Task brief ::
Scan each line of the entries below for the word "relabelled" and count the ones where it appears. The answer is that number alone.

Dataset extract ::
[Start of section]

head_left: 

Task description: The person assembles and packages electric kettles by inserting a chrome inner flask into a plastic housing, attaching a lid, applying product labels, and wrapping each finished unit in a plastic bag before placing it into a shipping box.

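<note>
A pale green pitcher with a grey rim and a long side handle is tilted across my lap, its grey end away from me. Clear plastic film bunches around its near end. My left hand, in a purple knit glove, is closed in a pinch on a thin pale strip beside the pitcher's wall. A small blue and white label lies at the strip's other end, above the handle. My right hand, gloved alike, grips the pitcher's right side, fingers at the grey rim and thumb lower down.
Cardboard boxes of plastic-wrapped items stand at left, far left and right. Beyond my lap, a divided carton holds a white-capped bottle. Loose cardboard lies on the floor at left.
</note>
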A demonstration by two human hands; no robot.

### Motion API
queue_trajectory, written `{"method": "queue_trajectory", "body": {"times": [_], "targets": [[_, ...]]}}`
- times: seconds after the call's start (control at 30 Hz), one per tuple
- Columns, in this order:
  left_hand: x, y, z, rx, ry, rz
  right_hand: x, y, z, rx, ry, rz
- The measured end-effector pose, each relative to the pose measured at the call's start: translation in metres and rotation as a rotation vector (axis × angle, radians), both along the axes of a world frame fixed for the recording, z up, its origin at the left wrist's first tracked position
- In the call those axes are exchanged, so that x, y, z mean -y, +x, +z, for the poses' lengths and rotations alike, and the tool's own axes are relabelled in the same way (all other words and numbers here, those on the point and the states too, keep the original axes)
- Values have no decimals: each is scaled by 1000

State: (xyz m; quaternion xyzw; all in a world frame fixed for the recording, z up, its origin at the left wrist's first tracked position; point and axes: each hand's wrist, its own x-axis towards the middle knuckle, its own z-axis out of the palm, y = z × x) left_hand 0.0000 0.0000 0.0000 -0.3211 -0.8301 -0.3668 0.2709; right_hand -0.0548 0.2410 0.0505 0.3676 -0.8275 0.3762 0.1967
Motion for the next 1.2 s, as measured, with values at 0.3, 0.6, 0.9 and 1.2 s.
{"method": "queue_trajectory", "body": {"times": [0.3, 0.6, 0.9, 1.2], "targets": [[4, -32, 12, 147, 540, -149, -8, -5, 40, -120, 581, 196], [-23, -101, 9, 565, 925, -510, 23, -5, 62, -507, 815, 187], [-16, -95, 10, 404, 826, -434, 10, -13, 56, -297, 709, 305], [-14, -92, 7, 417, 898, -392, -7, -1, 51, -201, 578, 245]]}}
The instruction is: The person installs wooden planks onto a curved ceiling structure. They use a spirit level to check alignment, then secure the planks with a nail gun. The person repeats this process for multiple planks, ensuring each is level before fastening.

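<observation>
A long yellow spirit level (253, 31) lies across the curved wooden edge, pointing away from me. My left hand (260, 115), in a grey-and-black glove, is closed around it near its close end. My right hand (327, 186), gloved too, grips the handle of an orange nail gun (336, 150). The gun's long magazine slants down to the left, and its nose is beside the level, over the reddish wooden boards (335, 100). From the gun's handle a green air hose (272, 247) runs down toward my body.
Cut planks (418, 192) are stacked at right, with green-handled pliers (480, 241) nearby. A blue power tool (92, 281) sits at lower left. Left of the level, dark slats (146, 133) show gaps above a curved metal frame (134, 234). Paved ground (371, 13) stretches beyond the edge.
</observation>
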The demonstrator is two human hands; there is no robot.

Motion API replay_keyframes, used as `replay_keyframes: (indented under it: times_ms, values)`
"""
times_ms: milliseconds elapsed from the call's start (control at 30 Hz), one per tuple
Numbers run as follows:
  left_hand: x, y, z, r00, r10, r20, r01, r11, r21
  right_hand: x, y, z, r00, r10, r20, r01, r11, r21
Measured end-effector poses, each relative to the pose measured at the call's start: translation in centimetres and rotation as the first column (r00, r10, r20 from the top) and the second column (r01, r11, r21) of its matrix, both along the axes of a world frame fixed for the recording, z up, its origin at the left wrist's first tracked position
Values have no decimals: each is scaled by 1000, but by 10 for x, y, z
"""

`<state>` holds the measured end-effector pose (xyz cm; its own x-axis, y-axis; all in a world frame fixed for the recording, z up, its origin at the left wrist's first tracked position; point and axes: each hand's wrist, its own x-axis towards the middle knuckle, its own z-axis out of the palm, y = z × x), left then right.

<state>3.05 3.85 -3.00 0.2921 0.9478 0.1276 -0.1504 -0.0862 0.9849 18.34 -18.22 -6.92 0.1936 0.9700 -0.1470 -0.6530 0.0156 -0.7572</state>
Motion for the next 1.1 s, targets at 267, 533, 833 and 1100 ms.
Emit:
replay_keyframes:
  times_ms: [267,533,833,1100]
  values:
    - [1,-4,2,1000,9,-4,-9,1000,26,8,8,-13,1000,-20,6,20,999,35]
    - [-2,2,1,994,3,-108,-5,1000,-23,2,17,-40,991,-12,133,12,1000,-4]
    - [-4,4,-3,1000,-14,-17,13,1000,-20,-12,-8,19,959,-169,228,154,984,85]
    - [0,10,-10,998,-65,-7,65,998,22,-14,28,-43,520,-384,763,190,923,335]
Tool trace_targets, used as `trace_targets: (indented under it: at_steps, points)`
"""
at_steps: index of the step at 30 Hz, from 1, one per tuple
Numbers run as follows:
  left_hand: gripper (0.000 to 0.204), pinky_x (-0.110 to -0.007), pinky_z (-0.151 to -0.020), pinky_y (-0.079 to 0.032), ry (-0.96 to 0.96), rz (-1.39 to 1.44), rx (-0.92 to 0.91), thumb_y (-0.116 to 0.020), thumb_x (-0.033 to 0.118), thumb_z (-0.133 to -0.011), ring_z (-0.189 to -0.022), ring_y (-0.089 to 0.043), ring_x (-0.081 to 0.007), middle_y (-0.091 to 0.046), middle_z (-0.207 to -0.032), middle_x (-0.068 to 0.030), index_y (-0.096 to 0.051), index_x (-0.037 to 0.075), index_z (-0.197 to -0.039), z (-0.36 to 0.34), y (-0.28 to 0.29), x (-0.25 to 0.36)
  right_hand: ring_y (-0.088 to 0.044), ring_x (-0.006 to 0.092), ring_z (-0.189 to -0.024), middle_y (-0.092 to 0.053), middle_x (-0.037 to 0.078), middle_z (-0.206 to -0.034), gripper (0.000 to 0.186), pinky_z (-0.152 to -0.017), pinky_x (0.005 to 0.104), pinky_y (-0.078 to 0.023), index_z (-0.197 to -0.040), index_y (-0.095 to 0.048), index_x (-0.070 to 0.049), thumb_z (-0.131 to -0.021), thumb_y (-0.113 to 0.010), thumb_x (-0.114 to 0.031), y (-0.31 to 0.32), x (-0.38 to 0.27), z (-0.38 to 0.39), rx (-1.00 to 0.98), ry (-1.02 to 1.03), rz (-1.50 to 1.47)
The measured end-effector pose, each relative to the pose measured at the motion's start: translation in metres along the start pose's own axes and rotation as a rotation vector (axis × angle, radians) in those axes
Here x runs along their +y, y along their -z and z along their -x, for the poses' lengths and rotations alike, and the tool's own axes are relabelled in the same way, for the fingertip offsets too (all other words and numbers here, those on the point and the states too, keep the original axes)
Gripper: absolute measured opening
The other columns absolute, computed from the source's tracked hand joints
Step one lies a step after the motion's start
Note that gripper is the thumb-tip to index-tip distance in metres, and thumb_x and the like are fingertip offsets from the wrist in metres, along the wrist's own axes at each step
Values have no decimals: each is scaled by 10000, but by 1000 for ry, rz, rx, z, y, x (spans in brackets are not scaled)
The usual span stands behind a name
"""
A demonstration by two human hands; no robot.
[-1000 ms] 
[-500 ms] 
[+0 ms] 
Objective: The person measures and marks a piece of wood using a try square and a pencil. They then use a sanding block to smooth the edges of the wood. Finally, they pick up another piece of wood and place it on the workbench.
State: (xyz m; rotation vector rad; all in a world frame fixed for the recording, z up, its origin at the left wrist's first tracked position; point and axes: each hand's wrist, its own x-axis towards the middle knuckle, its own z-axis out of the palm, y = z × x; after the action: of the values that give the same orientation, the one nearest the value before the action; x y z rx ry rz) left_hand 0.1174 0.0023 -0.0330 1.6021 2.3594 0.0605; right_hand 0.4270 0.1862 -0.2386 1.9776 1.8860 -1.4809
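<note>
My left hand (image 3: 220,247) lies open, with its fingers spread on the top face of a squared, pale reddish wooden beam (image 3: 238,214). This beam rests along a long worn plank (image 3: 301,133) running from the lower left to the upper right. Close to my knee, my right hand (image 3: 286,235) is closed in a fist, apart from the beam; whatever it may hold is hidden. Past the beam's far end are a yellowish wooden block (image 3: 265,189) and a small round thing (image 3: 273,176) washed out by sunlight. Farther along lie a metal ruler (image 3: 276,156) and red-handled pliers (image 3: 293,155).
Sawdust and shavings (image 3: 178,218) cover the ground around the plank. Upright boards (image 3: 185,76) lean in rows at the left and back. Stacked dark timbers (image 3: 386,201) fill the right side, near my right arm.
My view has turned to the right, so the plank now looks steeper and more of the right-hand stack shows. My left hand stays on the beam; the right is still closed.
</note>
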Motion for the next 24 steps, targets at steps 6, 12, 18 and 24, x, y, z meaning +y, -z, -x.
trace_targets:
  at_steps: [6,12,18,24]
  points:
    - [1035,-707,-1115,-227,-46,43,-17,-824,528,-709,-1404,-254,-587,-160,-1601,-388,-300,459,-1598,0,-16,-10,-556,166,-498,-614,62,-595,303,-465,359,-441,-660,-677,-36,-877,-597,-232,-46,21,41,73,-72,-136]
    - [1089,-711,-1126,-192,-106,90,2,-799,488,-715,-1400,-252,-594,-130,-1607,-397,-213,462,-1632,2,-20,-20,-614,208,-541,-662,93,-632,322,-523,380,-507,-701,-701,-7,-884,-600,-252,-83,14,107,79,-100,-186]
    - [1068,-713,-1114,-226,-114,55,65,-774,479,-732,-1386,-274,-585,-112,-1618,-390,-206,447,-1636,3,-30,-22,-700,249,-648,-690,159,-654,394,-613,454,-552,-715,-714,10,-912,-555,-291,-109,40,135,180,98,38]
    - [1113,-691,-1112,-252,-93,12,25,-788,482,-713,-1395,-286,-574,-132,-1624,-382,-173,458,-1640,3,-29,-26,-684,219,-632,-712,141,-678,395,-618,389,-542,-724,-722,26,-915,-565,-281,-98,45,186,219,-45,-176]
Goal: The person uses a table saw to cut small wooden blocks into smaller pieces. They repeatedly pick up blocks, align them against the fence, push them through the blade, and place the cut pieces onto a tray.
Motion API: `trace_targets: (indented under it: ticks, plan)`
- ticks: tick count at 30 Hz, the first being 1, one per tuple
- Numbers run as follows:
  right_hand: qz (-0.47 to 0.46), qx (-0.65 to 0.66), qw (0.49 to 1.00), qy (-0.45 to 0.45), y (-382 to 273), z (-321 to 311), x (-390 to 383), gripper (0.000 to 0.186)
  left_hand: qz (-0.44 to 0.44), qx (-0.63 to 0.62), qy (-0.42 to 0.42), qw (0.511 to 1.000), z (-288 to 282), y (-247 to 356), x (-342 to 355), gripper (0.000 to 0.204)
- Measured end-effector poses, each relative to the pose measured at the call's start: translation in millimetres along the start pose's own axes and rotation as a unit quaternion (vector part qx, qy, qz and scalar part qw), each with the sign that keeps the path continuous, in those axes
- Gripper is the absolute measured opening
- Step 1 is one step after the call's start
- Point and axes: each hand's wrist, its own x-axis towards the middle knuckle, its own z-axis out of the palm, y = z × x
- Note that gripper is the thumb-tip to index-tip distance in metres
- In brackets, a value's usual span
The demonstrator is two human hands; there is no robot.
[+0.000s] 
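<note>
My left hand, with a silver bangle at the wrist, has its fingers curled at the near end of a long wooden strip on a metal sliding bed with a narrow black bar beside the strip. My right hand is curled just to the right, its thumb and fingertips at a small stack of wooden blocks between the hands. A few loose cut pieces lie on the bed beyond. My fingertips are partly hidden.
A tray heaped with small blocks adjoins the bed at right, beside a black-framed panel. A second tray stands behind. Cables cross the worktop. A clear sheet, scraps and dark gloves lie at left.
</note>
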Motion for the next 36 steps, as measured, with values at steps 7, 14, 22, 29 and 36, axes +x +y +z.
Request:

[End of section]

Your solution ::
2